Affordable fuel is an important part of ensuring access to opportunities. Biofuels help fill that gap for low- and moderate-income families.
Justin Pfeiffer of Sioux Falls uses biofuels. While he understands that there are a number of good reasons to do so, at the end of the day, it comes down to one issue.
“It costs less,” he says.
Of the many benefits of biofuels, saving money may feel like it should rank below issues such as the rural economy, national security, climate change and more.
But it’s more than just pocket change. For many, the cost of fuel strikes at the heart of basic human rights. Affordable transportation provides access to things such as jobs, health care, education, food and more. Without transportation, problems for the most vulnerable people in society begin to compound.
Is fuel a right?
Affordable fuel is an important part of ensuring access to opportunities. Transportation is not a luxury. It is critical to reaching services.
During a drastic spike in fuel prices in 2012, Isabel Sawhill, Senior Fellow at the Brookings Institute asserted “rising gas prices do affect both consumers and the economy adversely, and they are especially harmful to lower- and moderate-income households.”
Sawhill wrote that in households with an annual income below $50,000, 80% own cars, and many own more than one car.
“Since low- and moderate-income families’ spend most of their income on average, in the very short run, they can only choose between spending less on other items and going further into debt,” she wrote.
Growth Energy CEO Emily Skor says this is where biofuels play a role.
“We believe that giving all Americans, regardless of income or location, access to a more affordable and cleaner fuel choice for their family is important,” she says.
More options improve access
Biofuels save consumers anywhere from $0.50 to $1.50 per gallon for two reasons. First, it is a lower-cost fuel, and that is not just in comparison to regular gasoline. Biofuels are the primary octane component in gasoline, and when compared to the petroleum-based alternatives the savings are enormous.
“Ethanol is about 300% less expensive than other octane sources,” says Mike O’Brien, Vice President of Market Development at Growth Energy.
Second, biofuels expand the existing supply of fuel, shifting the supply-demand equation in favor of consumers.
More options at the pump can mean more flexibility for families facing tough financial decisions. The biofuel industry’s newest product, E15, aims to provide that. O’Brien says consumers save 3-10 cents per gallon with E15, and access is growing. With more than 2,000 sites across the country offering E15, the industry is already above its projections for 2019.
Skor says this hits the human rights concept in more than one way.
“Not only are consumers saving up to 10 cents per gallon at the pump when they choose a higher ethanol blend, but biofuels also burn cleaner than conventional gasoline, meaning it’s better for your engine and the air we breathe,” she says.
The right to breathe
Clean air is another significant human rights issue that biofuels address.
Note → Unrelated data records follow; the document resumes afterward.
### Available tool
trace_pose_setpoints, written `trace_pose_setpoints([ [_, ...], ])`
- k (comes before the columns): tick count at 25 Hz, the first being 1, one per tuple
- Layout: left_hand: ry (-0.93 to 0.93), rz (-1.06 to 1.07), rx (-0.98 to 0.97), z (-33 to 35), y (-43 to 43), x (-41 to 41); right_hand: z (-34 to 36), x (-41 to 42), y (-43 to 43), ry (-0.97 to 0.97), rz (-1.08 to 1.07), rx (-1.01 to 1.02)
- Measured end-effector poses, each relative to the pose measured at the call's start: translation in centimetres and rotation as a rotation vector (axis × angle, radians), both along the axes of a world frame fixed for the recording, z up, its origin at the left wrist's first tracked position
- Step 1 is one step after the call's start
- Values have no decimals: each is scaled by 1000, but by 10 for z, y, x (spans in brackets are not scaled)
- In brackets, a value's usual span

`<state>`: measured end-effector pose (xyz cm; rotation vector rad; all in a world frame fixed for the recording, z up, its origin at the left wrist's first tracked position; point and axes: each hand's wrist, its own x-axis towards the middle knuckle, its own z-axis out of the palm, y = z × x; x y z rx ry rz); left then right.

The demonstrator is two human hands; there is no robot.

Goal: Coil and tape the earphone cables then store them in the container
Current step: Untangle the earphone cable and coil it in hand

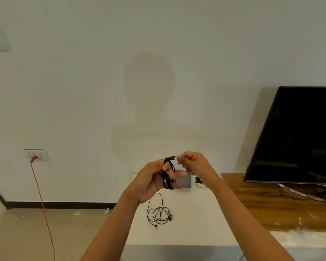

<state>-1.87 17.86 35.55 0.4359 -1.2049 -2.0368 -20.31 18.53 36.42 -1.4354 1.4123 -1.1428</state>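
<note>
Winding is the step in hand, by the look of it: the left hand [151, 179], just below the centre of the frame, has a black earphone cable [167, 176] looped in several turns around its spread fingers, thumb pressed on the bundle. The right hand [191, 162], just beside it, pinches the free end of that cable near the top of the loops, fingertips closed narrowly on it.

A second earphone cable [159, 213] lies loose and tangled on the white tabletop [196, 213], lower centre. A grey container [185, 180] sits behind the hands, largely hidden by them. I see no tape roll for certain; a small dark object to the right of the container is too small to name.

The main risk, I judge, is the coil springing open. The turns are held only by finger spread and thumb pressure, so sliding them off before tape goes on could let the loops loosen and tangle. Pulling the free end too hard could cinch the turns tight on the fingers or strain the thin wire at its plug.
</note>
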Motion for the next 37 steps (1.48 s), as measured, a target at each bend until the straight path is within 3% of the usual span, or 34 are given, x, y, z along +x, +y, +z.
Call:
trace_pose_setpoints([
  [4,182,120,59,2,-6,-1,-40,23,27,-77,114,92],
  [7,137,242,41,-4,-14,0,-41,41,53,22,121,99],
  [9,-22,286,-43,-7,-13,-2,-33,49,61,233,89,90],
  [12,-275,273,-218,-8,-8,-8,-16,56,61,885,82,42],
  [14,-340,250,-250,-9,-8,-9,-2,54,57,1231,34,-80],
  [17,-387,195,-256,-8,-8,-7,13,42,49,1381,79,-396],
  [19,-419,151,-257,-8,-5,-5,17,33,43,1184,154,-435],
  [22,-492,112,-238,-10,-2,-5,10,22,32,690,206,-404],
  [24,-516,70,-219,-13,2,-9,5,14,26,505,194,-376],
  [28,-340,42,-33,-20,7,-16,-3,4,20,157,201,-205],
  [32,-204,-34,122,-23,4,-13,-16,-4,16,35,270,-153],
  [37,-197,-126,92,-24,4,-5,-27,-9,16,-14,333,-124],
])
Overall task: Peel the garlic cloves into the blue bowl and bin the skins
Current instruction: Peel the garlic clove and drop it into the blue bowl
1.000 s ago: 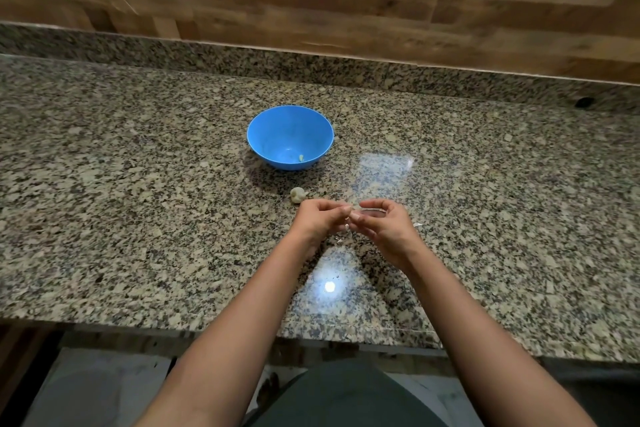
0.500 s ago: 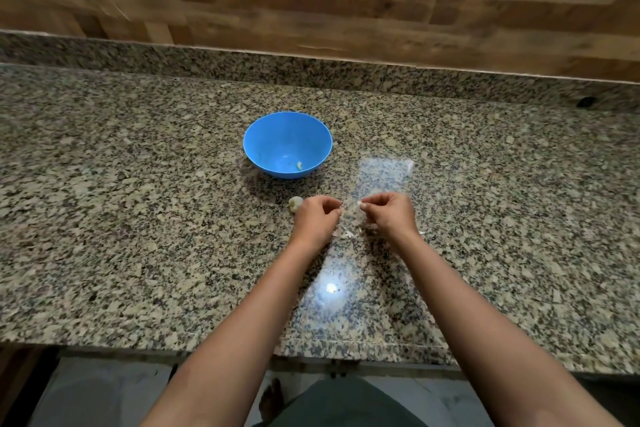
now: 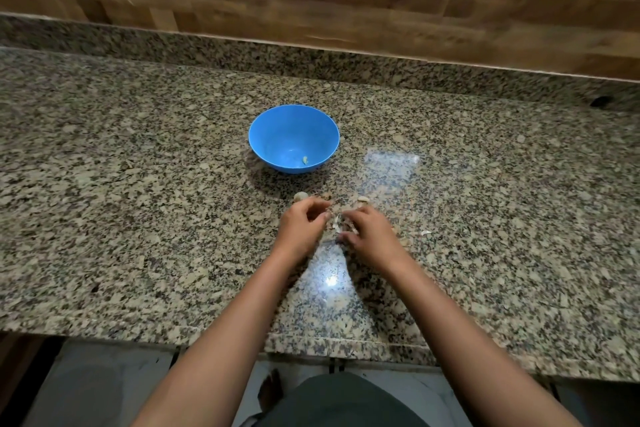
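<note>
The blue bowl (image 3: 293, 137) stands on the granite counter (image 3: 138, 218), with one small peeled clove (image 3: 305, 160) inside it. Just in front of the bowl, my left hand (image 3: 303, 224) and my right hand (image 3: 369, 230) meet low over the counter, fingers curled. Between their fingertips they pinch a garlic clove with pale, loose skin (image 3: 336, 220). An unpeeled clove (image 3: 300, 196) lies beside my left hand. Another clove (image 3: 362, 199) lies just beyond my right hand.
A scrap of garlic skin (image 3: 426, 233) lies on the counter right of my right hand. A wooden wall (image 3: 311, 3) rises behind the granite backsplash. The counter's front edge runs near my body.
Both hands stay together, pinching the clove. The view has shifted slightly, and a second loose clove now shows beyond my right hand.
</note>
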Tool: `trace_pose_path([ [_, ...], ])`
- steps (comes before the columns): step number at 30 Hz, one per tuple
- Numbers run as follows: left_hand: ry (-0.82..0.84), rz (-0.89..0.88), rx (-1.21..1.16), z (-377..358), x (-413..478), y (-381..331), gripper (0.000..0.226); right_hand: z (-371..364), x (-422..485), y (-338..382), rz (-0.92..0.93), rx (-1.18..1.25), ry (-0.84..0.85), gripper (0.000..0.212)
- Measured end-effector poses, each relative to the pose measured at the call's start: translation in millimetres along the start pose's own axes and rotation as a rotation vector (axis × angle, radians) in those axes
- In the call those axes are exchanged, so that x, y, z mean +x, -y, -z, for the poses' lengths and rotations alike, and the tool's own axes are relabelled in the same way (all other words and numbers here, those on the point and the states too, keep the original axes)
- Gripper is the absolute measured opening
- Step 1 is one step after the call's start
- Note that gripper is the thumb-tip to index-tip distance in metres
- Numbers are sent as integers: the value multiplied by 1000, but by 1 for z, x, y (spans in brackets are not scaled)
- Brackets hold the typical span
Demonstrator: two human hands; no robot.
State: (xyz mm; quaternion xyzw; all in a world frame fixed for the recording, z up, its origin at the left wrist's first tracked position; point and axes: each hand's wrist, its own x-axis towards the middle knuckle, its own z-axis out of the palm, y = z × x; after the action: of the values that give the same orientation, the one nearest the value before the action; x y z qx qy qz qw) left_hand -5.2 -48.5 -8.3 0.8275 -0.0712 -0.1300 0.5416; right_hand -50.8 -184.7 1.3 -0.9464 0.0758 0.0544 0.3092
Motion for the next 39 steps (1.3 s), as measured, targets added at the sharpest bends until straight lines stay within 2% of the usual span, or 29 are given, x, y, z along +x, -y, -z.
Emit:
trace_pose_path([
  [4, 69, -56, 115, 2, -2, 2, 39, -7, -10, 5, 114, -84, -26, 26],
  [9, 205, -149, 294, -4, -12, 5, 62, -11, -18, 0, 171, -143, -100, 20],
  [12, 290, -218, 523, -13, -17, 15, 79, -7, -19, -7, 116, -113, -118, 16],
  [15, 332, -279, 825, -21, -20, 25, 88, 0, -20, -15, -89, 124, -210, 16],
  [18, 352, -321, 967, -30, -24, 24, 85, 10, -26, -29, -314, 453, -317, 18],
  [21, 398, -397, 988, -49, -26, 18, 81, 20, -38, -44, -497, 667, -440, 14],
  [25, 456, -466, 965, -81, -18, 2, 76, 34, -49, -64, -627, 619, -577, 15],
  [28, 480, -513, 971, -103, -4, -10, 76, 43, -56, -76, -660, 586, -598, 13],
  [30, 508, -557, 951, -115, 4, -18, 66, 47, -59, -80, -677, 601, -609, 12],
  [36, 557, -735, 894, -121, 13, -24, 49, 50, -63, -85, -679, 656, -566, 16],
  [39, 512, -774, 832, -113, 9, -19, 46, 47, -64, -85, -655, 666, -529, 16],
])
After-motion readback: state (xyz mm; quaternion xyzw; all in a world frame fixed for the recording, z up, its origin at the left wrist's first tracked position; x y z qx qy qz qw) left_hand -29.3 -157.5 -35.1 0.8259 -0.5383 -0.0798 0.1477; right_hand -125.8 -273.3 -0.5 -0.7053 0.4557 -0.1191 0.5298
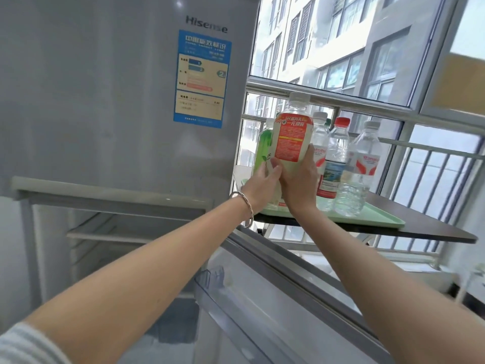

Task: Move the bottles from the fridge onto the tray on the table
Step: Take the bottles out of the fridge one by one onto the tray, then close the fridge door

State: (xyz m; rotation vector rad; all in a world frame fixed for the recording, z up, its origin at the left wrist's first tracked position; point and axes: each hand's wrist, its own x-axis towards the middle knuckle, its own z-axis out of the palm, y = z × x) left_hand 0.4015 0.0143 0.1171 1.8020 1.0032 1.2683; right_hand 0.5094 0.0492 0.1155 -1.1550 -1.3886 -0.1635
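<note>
Both my hands hold a pale bottle with an orange label and white cap [291,132] upright above the left part of the light green tray [372,219]. My left hand [262,186] grips its lower left side, and my right hand [299,179] wraps its lower right side. Whether the bottle's base touches the tray is hidden by my hands. Behind it a green bottle [264,147] stands on the tray. To the right stand clear water bottles: a red-capped one [334,158] and a white-capped one [360,166]. The grey fridge [105,101] fills the left, its lower compartment [118,232] open.
The tray lies on a dark brown table [430,229] by a window with metal railings [433,164]. The open fridge door [275,298] with a clear door shelf runs below my arms, between me and the table. A wire shelf inside the fridge shows no bottles.
</note>
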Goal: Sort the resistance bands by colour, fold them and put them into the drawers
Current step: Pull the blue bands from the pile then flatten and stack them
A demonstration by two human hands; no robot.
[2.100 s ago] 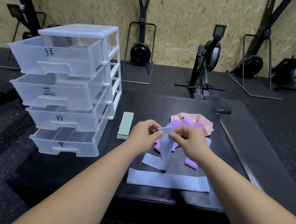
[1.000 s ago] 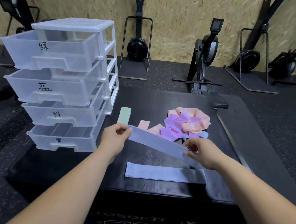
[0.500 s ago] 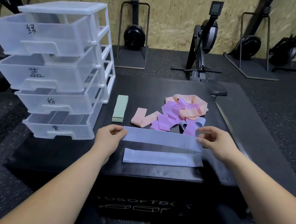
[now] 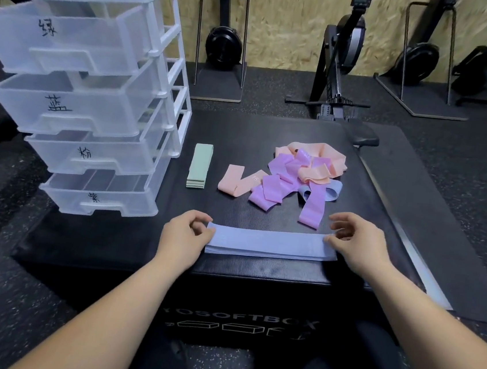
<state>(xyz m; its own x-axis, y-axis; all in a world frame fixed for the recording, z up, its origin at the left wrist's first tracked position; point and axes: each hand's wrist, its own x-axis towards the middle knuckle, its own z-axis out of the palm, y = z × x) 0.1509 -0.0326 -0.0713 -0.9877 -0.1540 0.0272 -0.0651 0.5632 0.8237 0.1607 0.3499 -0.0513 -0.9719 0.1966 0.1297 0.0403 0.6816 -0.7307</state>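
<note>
Two blue bands (image 4: 270, 243) lie stacked flat near the front edge of the black box. My left hand (image 4: 184, 232) pinches the left end of the top band; my right hand (image 4: 356, 241) pinches its right end. Behind them lies a tangled pile of purple bands (image 4: 278, 185), pink bands (image 4: 319, 162) and one blue band (image 4: 330, 193). A pink band (image 4: 232, 180) lies loose to the left of the pile. Folded green bands (image 4: 199, 165) sit beside the clear drawer unit (image 4: 95, 99), whose four labelled drawers are pulled open.
The black soft box (image 4: 244, 277) has its front edge just below the stacked bands. A dark floor mat (image 4: 432, 210) lies to the right. Rowing machines (image 4: 342, 59) stand against the back wall.
Both hands pulled the blue band out flat, brought it down toward me and laid it on top of the other blue band. The view tilted downward.
</note>
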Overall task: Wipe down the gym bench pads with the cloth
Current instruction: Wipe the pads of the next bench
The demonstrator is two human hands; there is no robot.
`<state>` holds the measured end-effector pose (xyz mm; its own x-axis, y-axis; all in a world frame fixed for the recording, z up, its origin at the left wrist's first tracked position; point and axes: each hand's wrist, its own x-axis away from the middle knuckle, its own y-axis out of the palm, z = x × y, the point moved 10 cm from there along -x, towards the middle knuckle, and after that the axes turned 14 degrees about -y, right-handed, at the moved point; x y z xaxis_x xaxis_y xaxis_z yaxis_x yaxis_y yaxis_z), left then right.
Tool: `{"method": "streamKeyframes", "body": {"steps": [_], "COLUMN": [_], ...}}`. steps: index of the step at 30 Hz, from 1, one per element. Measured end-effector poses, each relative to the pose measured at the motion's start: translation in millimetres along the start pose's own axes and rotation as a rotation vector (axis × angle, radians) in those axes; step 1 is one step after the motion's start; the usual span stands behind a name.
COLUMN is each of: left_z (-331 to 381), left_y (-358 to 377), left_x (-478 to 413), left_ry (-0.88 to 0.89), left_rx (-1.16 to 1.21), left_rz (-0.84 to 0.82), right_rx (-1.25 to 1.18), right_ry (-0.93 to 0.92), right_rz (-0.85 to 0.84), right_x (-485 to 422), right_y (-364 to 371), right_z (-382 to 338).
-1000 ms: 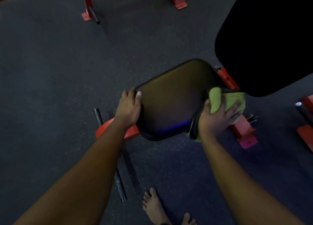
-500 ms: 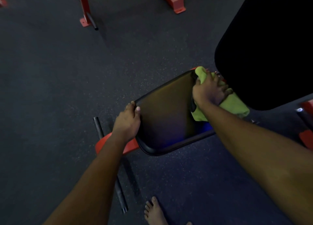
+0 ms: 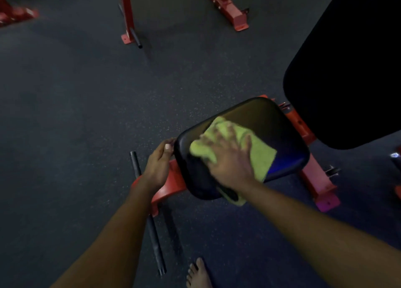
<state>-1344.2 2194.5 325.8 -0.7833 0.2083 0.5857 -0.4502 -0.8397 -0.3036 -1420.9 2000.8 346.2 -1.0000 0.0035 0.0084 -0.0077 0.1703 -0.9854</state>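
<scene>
- Your right hand [image 3: 230, 159] is pressing the cloth [image 3: 262, 157] onto the seat pad [image 3: 271, 122] — fingers spread straight.
- Your left hand [image 3: 157, 166] is gripping its 9 o'clock edge, fingers curled.

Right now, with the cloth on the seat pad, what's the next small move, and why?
Probably sweep the right hand and green cloth across the seat pad to its bare far right corner; the left hand grips its left edge.

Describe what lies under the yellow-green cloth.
The cloth lies on the black seat pad, pressed down by the right hand. The pad surface beneath it is hidden; one corner hangs over the near edge.
</scene>
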Motion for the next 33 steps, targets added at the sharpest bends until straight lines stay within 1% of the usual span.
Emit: {"method": "streamKeyframes", "body": {"steps": [2, 3, 4, 6, 7, 8, 9, 10, 11, 14, 15, 17, 22, 26, 28, 30, 32, 33], "left_z": [3, 3, 5, 9, 14, 20, 29, 39, 55, 105, 120, 147, 184, 199, 207, 213, 221, 223], "left_y": [3, 2, 0, -8, -14, -21, -30, -36, -51, -91, -96, -125, -186, -265, -305, -344, -381, -397], "left_x": [12, 20, 29, 49, 61, 73, 91, 106, 131, 198, 211, 262, 349, 406, 429, 450, 469, 473], "left_ry": [0.034, 0.047, 0.058, 0.062, 0.056, 0.044, 0.036, 0.044, 0.058, 0.12, 0.133, 0.132, 0.214, 0.281, 0.308, 0.336, 0.386, 0.406], "left_rx": [0.007, 0.005, -0.001, -0.048, -0.079, -0.106, -0.125, -0.136, -0.142, -0.168, -0.172, -0.172, -0.101, -0.125, -0.136, -0.161, -0.202, -0.23], "left_rz": [-0.012, -0.012, -0.002, 0.021, 0.031, 0.045, 0.049, 0.055, 0.069, 0.127, 0.129, 0.14, 0.08, 0.152, 0.213, 0.277, 0.325, 0.346], "right_rx": [-0.081, -0.119, -0.122, -0.156, -0.236, -0.396, -0.607, -0.798, -0.934, -1.073, -1.158, -1.307, -1.434, -1.524, -1.6, -1.653, -1.619, -1.568], "right_ry": [0.344, 0.457, 0.457, 0.299, 0.248, 0.266, 0.319, 0.376, 0.386, 0.338, 0.315, 0.198, -0.056, -0.177, -0.175, -0.093, -0.027, -0.025], "right_rz": [0.033, 0.042, 0.038, -0.022, -0.058, -0.07, -0.059, -0.025, 0.015, 0.024, 0.017, 0.004, 0.019, 0.027, 0.003, -0.03, -0.063, -0.082], "right_x": [1, 9, 15, 29, 38, 46, 52, 58, 61, 75, 77, 84, 84, 74, 70, 68, 61, 57], "right_y": [-4, -5, -5, -8, -13, -21, -37, -52, -78, -151, -166, -226, -336, -401, -416, -422, -426, -428], "right_z": [55, 57, 43, -4, -21, -26, -30, -32, -42, -76, -85, -126, -208, -282, -318, -344, -369, -380]}}
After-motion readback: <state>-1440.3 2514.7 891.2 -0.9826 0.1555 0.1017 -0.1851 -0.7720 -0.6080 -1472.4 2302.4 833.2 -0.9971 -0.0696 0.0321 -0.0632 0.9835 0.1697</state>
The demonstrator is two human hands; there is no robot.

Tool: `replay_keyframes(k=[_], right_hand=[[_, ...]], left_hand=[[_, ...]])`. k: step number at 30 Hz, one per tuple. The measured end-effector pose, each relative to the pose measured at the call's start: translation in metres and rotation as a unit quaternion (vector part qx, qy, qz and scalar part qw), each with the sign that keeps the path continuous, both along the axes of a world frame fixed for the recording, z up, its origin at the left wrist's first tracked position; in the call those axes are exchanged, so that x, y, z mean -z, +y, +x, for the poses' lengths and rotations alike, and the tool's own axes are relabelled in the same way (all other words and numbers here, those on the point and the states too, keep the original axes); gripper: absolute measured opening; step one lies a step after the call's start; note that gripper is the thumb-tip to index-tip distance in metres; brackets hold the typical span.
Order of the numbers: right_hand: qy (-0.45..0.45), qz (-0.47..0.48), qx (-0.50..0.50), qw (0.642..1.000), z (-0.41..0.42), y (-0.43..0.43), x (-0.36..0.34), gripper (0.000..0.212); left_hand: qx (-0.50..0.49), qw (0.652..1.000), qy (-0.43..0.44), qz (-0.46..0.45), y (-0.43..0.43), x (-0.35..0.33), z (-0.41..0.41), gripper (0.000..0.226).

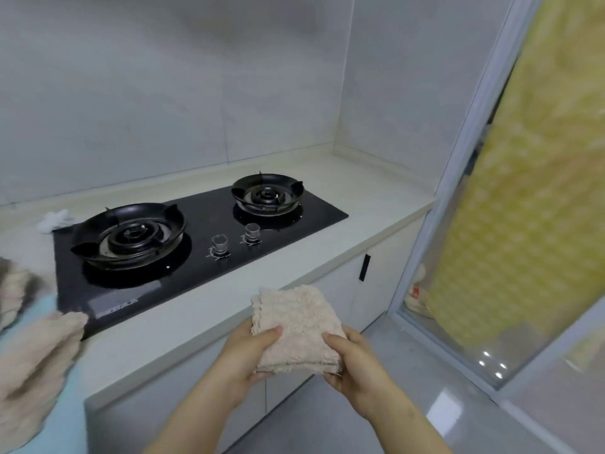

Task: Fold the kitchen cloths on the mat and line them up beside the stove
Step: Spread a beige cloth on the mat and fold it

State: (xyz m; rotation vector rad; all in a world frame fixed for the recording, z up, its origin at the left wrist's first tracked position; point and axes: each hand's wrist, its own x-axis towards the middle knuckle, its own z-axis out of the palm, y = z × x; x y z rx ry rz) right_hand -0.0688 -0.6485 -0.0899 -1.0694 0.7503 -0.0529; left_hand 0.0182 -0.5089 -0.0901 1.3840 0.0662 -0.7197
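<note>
A kitchen table (360, 194) seen from above, with a black two-burner stove (196, 237) set into it. Both hands hold one folded beige cloth (298, 329) in the air, just in front of the table's front edge and on the viewer's side of the stove.

The left hand (245, 358) grips the cloth's left side, thumb on top and fingers hidden underneath. The right hand (358, 371) grips the right side the same way, its fingers also hidden by the fabric. The number of folded layers is hard to make out.

At the far left a light blue mat (70, 407) lies on the table beside the stove, cut off by the picture edge. A second beige cloth (36, 362) lies rumpled on it, reaching the stove's near left corner. Behind it is a grey-and-beige cloth (13, 290), blurred and cut off. A small white crumpled thing (54, 221), too blurred to identify, sits at the stove's far left corner. A yellow curtain (523, 191) hangs at the right.
</note>
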Motion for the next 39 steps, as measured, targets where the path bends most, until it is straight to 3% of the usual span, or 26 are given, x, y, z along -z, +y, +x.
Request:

“Poor and disadvantaged communities often bear a disproportionate burden of transportation emissions because many of the facilities like highways and railyards, freight depots, ports are located in and near the neighborhoods where these people live,” says Robert Moffitt, Director of Clean Air for the American Lung Association of Minnesota.
Biofuels decrease many of the toxic and cancer-causing agents in gasoline, including particulate matter.
“Air pollution affects everyone, healthy or otherwise, but it particularly has impact on people with preexisting lung conditions,” Moffitt says. “People with asthma, people with COPD (chronic obstructive pulmonary disease). For those people, pollution can be a risk to their lives.”
Add to that the increased risk of cardiovascular diseases, outlined by the European Society of Cardiology earlier this year. Lung and cardiovascular problems from air pollution combine to cause 8.8 million deaths each year worldwide, more than deaths caused by smoking.
States like Minnesota support strong biofuels use for many reasons, and health ranks high among those reasons, Moffitt says.
“Here in Minnesota, exhaust from vehicles is the single largest source of air pollution, and it’s also the single largest source of greenhouse gasses,” he says. “So it just makes sense that the American Lung Association would want to take on the largest sources of air pollution in the state to help keep the air healthy for all of us.”
The public sees it
The general consumer is often focused on their own budget, but they do understand the broader implications of affordable, clean fuel.
“I feel this is a big issue for lower income families because they already struggle to make ends meet regardless of higher fuel costs,” says Donald Benkendorf of Logan, Utah. “Higher fuel costs only add stress to an already tight budget for most people.”
Benkendorf says he uses biofuels to the extent that it is already in his fuel at the standard E10 blend. More options are attractive, though.
“I think more fuel options at the pump would be better if the options are more sustainable than regular petroleum gasoline. If the other options turned out to be cheaper too, all the better,” he says. “Perhaps another advantage of having other fuel options would be more price stability, so that cheaper options exist when oil prices skyrocket.”
For Pfeiffer of Sioux Falls, a good product at a lower cost is a no-brainer.
“It’s cheaper, and it works just as well as gas,” he says. “I think that’s why most people use it.”